Grand Coast Capital (GCC), an American investment group, secured full planning permission to construct 578-bed spaces for students and 32 apartments/townhouses for non-students on the five-acre site of the Park Shopping Centre in Stoneybatter in July 2021.
It also secured permission to build a modern new Tesco store as part of what would be a major regeneration project in Dublin 7.
However, the project has been stalled. The owner can neither raise finance to develop nor sell the site because of a deal it struck with Tesco just after the pandemic started in 2020. Tesco owns its building and surrounds, and part of its contract makes clear that any significant redevelopment of the entire site requires its backing. The developer has been unable to cut a deal with the retail giant (Tesco outlined its position to Tom, last week).
The site of the proposed development is directly adjacent to TU Dublin’s Grangegorman campus, where 10,000 students are based and would be linked to it by a direct walkway onto the campus.
The three stories I have outlined here each have a unique set of circumstances. But, combined, they highlight the impediments and issues around building housing units in Ireland.
We know that the housing crisis is a generational event. But yet, policymakers have yet to grasp the urgency of the situation.
At the time of acute housing shortages, one social housing developer has become insolvent due to a fixed price contract, one has been told it may have to demolish a block of flats, and a prime site is not being developed because no one can make it work.
The system is broken. This is something Sinead and Karl examined in a piece they co-authored last week. They argued that the housing crisis will be heavily impacted by both the global macroeconomy (a looming global recession) as well as the local microeconomy (undersupply and pent-up demand).
In a sobering conclusion, they wrote:
“Despite the complexity of the analysis, the conclusion is simple. The interaction of macro and microeconomic dynamics is such that the Irish property market is facing, and will continue to face, a crisis of epic proportions, leading to humanitarian and social tragedy. The Irish government is faced with a market failure; the private markets, falling under duress, will be unable to solve this crisis on its behalf. The government needs to instate an active management policy that acts where the markets cannot, and is willing to take bold actions in doing so.”
I could not agree more.
Elsewhere last week, Francesca had a fascinating interview with Pat Lordan, who heads up the Garda National Economic Crime Bureau, better known as the fraud squad. He spoke about cybercrime, police tactics, regulation, and the fallout of the banking crisis.
Interestingly, given that financial crime is on the rise around the world, he spoke about resource constraints in his bureau. “Cryptocurrency is a new thing that’s coming at us. We’re currently trying to acquire licenses for cryptocurrency and economic crime. We haven’t got them as of yet. Analysts. I’ve had no analyst in the Garda National Economic Crime Bureau since 2015,” he said.
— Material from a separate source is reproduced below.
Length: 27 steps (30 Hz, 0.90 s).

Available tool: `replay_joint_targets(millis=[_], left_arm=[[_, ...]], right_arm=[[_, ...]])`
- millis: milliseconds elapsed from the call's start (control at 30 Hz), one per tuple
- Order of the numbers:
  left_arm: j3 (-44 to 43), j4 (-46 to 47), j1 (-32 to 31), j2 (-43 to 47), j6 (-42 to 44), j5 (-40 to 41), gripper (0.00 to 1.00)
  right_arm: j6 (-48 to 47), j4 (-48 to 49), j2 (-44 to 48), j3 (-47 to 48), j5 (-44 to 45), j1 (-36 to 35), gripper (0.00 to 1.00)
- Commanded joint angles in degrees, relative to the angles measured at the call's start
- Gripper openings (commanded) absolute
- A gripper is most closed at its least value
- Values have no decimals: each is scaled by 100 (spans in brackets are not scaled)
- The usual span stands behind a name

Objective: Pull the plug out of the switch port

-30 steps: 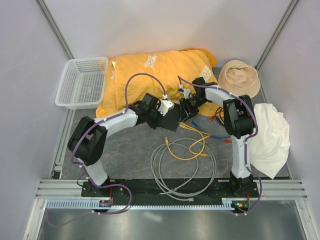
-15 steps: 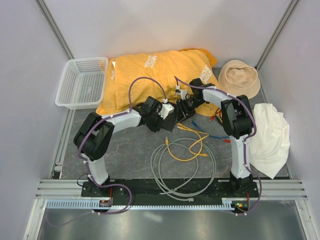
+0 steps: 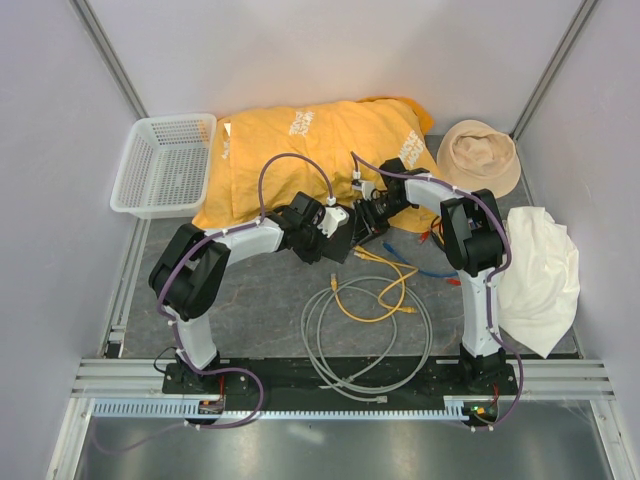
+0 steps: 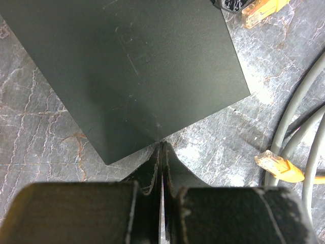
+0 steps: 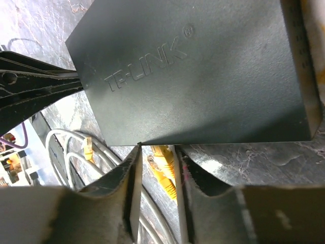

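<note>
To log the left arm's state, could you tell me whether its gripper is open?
No, the left gripper is shut, its jaws pressed together with no gap, beside the black switch.

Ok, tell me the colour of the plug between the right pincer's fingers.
The plug is yellow; the right wrist view shows it best.

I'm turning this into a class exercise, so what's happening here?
Two robot arms meet at a black switch. The left arm, jaws shut, has its tip against one edge of it. The right arm has its jaws partly open around a yellow plug at another edge, not clamped. Whether the plug sits in its port is hidden.
</note>
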<state>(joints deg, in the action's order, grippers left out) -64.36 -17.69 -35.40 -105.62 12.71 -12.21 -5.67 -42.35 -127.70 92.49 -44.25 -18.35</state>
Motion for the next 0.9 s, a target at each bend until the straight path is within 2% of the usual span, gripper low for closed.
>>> replay_joint_targets(millis=[0,133,367,533,633,867], left_arm=[[-147,-68,-46,-125,-32,52,2],[-147,-68,-46,-134,-32,61,2],[-139,-68,-46,-125,-32,69,2],[-130,-59,-64,-116,-32,96,2],[-138,-50,-64,-125,-41,113,2],[-138,-50,-64,-116,-23,122,1]], right_arm=[[-101,130,-467,-205,1067,-37,31],[-83,157,-431,-275,1287,-63,22],[-31,192,-449,-381,1533,-99,16],[-127,104,-308,-573,2234,-143,8],[-408,-194,-255,-696,2255,-143,2],[-470,-546,-10,-917,2412,-195,0]])
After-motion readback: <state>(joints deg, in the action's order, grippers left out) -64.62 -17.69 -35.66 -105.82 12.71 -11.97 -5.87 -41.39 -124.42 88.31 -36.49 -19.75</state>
Leaving the world of mass-manufactured alcohol behind, Karen O’Neill founded a new drinks brand with a modern take on mead. Beekon was going gangbusters, but then the unimaginable happened and she had a decision to make: to fight on or fail. O’Neill spoke to Rosanna.
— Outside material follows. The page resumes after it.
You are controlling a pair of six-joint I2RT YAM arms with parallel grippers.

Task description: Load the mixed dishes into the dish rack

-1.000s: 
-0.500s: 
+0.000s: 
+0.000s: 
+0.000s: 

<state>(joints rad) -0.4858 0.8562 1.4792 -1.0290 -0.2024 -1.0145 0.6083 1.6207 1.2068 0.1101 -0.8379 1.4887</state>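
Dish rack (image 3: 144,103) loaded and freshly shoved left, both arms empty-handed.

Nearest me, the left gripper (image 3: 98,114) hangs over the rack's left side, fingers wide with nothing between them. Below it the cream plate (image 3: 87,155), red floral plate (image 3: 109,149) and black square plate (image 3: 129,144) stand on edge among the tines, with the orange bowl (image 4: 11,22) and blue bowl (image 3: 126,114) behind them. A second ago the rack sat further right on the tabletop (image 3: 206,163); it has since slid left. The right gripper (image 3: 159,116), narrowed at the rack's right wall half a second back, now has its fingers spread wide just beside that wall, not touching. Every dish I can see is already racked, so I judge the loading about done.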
In the week that Wayflyer shed staff and Meta confirmed it would vacate its Grand Canal Dock HQ early, Stephen wrote about why we need to be calm. He said the tech shock is global, not local and that nothing about our local business environment has changed. “Markets are repricing their estimates of the discounted cash flows of tech companies in response to changes in monetary policy, which has nothing to do with Ireland. Yet, for some strange reason, we are altering our draft enterprise strategy. This makes no sense,” he wrote.
At a recent KPMG Dealmakers event, Andy Cronin, the new chief executive of Avolon, spoke about helping found, float, and take private the aviation leasing giant. He also talked about hiring, the highs and lows of a start-up, and the future of aviation. Tom picked out six lessons from his journey.